While implementing each SDG in isolation would indisputably exceed the capacity of the world community, the 2030 Agenda for Sustainable Development is an integrated and indivisible vision for change. This means that a limited number of policy levers can facilitate simultaneous implementation of several SDGs, dramatically reducing costs and increasing co-development benefits. UN Women strongly believes that gender equality and women’s empowerment are both fundamental human rights and particularly powerful solutions to avoid or mitigate trade-offs between climate and other sustainable development priorities. Achieving SDG 5 on gender equality and empowerment of all women and girls would boost efforts to meet every single SDG and, similarly, progress in the other 16 SDGs will greatly contribute to the attainment of SDG 5. Optimizing development benefits across SDGs holds the key for the successful implementation of the integrated and indivisible 2030 Agenda and of the Paris Agreement on climate.

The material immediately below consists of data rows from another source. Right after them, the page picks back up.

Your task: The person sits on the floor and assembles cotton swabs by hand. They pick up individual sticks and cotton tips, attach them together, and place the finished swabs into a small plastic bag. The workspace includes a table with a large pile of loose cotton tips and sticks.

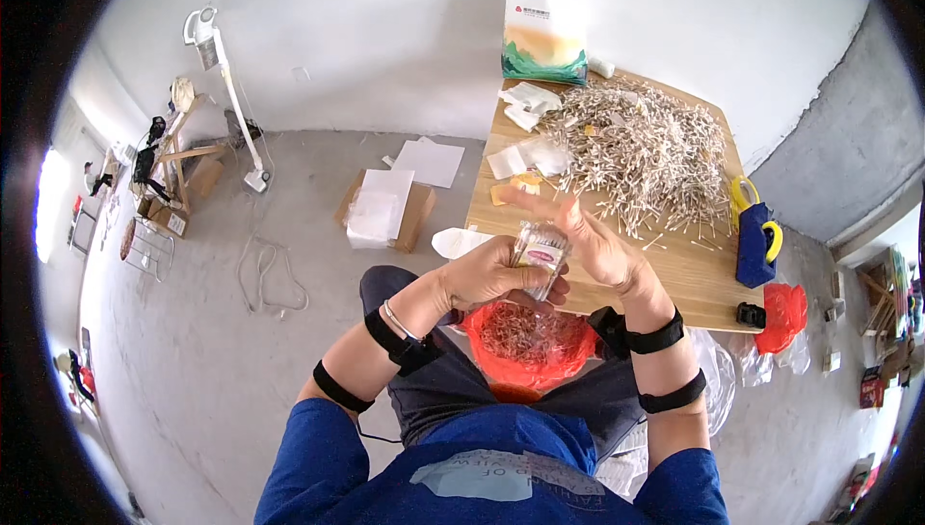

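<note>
My left hand (485, 273) is closed round a clear bag of cotton swabs (542, 251) with a pink and white label, above my lap. Just above and right of the bag, my right hand (599, 248) is open, its fingers stretched out to the left. Its palm is close to the swab tips at the bag's top; I cannot tell whether it touches them. A big heap of loose cotton swabs (641, 144) covers much of the wooden table (496, 212). Below my hands a red plastic bag (580, 344) holds many more swabs between my knees.
Clear plastic bags (544, 154) and yellow slips (517, 188) lie left of the heap. A paper bag (544, 39) stands behind it. A blue tape dispenser (755, 246) with yellow rolls is at the right edge. A cardboard box (416, 217) sits on the floor at left.
</note>
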`<state>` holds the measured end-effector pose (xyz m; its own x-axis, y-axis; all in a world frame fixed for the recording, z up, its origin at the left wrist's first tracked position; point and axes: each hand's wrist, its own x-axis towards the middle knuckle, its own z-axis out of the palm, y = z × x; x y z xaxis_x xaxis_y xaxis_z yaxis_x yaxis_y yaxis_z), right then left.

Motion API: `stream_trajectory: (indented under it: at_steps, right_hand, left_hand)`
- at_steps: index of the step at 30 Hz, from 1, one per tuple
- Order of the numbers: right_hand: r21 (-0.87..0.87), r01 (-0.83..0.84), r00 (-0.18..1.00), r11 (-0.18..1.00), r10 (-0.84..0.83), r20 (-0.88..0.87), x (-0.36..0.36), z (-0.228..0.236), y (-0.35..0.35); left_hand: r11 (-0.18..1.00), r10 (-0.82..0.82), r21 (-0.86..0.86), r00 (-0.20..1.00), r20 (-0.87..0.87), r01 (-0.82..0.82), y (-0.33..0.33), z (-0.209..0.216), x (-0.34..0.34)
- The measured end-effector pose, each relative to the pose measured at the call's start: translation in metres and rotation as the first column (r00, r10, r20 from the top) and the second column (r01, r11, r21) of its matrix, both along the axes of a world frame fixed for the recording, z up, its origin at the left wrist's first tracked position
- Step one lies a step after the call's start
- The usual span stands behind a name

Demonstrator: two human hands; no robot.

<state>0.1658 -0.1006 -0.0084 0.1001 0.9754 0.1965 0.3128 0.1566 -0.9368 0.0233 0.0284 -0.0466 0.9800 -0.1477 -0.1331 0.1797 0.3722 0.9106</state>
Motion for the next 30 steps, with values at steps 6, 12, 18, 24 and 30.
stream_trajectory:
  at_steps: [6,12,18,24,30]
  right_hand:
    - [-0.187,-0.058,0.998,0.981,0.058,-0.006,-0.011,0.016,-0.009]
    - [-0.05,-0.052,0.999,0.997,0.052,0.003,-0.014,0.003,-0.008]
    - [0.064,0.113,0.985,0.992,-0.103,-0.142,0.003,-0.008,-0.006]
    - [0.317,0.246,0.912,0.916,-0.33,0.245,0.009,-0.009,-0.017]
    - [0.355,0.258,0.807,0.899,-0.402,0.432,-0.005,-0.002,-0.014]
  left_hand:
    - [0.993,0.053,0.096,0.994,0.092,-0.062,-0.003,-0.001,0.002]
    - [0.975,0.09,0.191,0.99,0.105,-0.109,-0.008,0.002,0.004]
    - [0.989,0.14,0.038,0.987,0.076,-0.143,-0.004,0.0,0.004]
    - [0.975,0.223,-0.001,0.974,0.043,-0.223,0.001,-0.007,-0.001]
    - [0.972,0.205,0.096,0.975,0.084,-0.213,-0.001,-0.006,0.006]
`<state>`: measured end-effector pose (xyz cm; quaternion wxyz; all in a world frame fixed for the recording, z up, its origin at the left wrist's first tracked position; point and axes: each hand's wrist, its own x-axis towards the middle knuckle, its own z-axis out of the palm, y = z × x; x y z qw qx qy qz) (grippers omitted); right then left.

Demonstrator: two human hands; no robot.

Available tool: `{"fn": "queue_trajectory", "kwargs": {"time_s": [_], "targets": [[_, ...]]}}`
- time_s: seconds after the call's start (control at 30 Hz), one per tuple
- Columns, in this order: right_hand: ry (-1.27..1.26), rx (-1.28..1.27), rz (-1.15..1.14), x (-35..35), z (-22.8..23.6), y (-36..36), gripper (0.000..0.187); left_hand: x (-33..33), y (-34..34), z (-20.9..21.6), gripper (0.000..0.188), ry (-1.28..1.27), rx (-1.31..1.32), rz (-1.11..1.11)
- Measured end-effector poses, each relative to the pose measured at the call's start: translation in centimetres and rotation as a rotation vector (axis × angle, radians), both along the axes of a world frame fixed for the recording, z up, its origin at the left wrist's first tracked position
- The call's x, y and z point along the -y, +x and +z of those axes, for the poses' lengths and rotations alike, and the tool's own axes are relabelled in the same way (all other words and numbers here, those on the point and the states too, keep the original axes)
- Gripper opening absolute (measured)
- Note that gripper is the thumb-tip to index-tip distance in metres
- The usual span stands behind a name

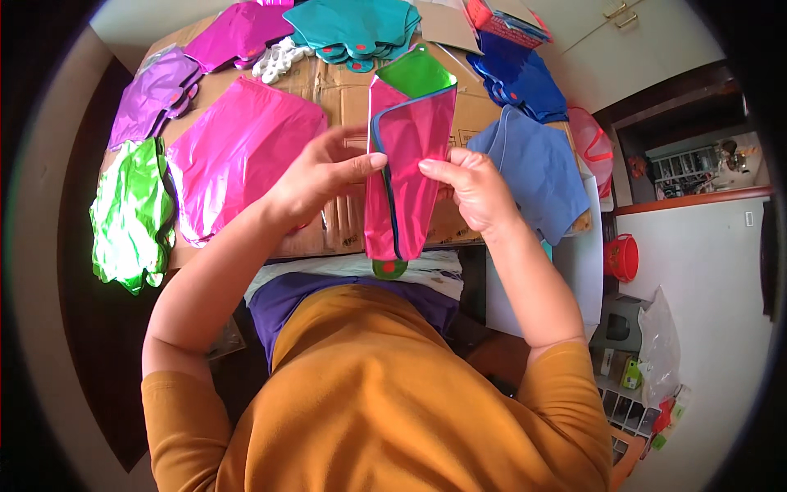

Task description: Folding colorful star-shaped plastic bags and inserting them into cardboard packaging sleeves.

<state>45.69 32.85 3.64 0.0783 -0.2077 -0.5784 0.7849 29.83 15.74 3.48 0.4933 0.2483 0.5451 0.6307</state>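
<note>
Between my hands, above the near edge of the cardboard, hangs a folded pink fabric piece [414, 131]. Its lining shows bright green at the open top, and a dark blue edging runs down its front. A green tab with a red dot pokes out at its bottom end. My left hand [328, 168] pinches its left side by the edging, thumb in front and fingers behind. On the right side, my right hand [475, 184] grips it the same way, with the thumb pressed on the pink face. The fingers behind the fabric are partly hidden.
Flat cardboard [340, 221] covers the table. Around it lie a pink sheet [246, 152], shiny green pieces [131, 213], purple pieces [156, 94], teal pieces [352, 29], dark blue pieces [520, 82] and a grey-blue piece [533, 164]. A red basket [625, 257] stands at the right.
</note>
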Motion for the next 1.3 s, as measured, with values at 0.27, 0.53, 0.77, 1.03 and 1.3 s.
{"fn": "queue_trajectory", "kwargs": {"time_s": [0.27, 0.53, 0.77, 1.03, 1.3], "targets": [[-0.033, -0.032, -0.021, 1.8, 1.3, 2.2, 0.015, -0.1, 1.5, 0.9, 0.022, 0.048, -0.053, -0.236], [-0.009, -0.093, -0.03, 3.5, 0.6, 3.2, 0.013, 1.1, 2.5, 1.8, 0.02, 0.001, -0.133, -0.214], [-0.069, -0.129, -0.026, 3.7, 0.7, 3.5, 0.014, 1.5, 3.2, 1.2, 0.017, 0.027, -0.042, -0.207], [-0.124, -0.042, 0.047, 3.6, 0.4, 3.8, 0.018, 1.5, 2.4, -1.0, 0.018, -0.053, 0.211, -0.165], [-0.166, -0.171, -0.133, 5.2, -0.5, 3.5, 0.014, 1.7, 2.6, -0.2, 0.007, 0.0, 0.237, -0.131]]}}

This signifies a paradigm shift that puts gender concerns and the voice and agency of women and girls, men and boys, at the center of adaptation, mitigation, and disaster risk management efforts. The resources provided here by UN Women aims to facilitate such a paradigm shift by providing guidance, trainings, methodologies, tools and programming documents to support climate and gender practitioners to best leverage co-benefits between gender equality and climate action for sustainable development within the areas of sustainable energy, climate-smart agriculture and disaster risk reduction.
List of resources:
- Guidebook: Leveraging co-benefits between gender equality and climate action for sustainable development
- Mainstreaming Gender Dimensions in Green Climate Fund Projects
- Companion training materials on Leveraging co-benefits between gender equality and climate action for sustainable development
- AIMS Energy Paper: Removing barriers to women entrepreneurs’ engagement in decentralized sustainable energy solutions for the poor
- Brief ( EN , FR is forthcoming)
- UN Women and UNEP Global Programme Document
- AIMS Agriculture Paper: Addressing the Gender Differentiated Investment Risks to Climate-Smart Agriculture (forthcoming)
- Brief ( EN , FR is forthcoming)
Joint Programme Document – Malawi
- Joint Programme Document – DRC
- Presentation – UN Women’s Buy From Women Platform (forthcoming)
- Clickable Video Demo - – UN Women’s Buy From Women Platform (forthcoming)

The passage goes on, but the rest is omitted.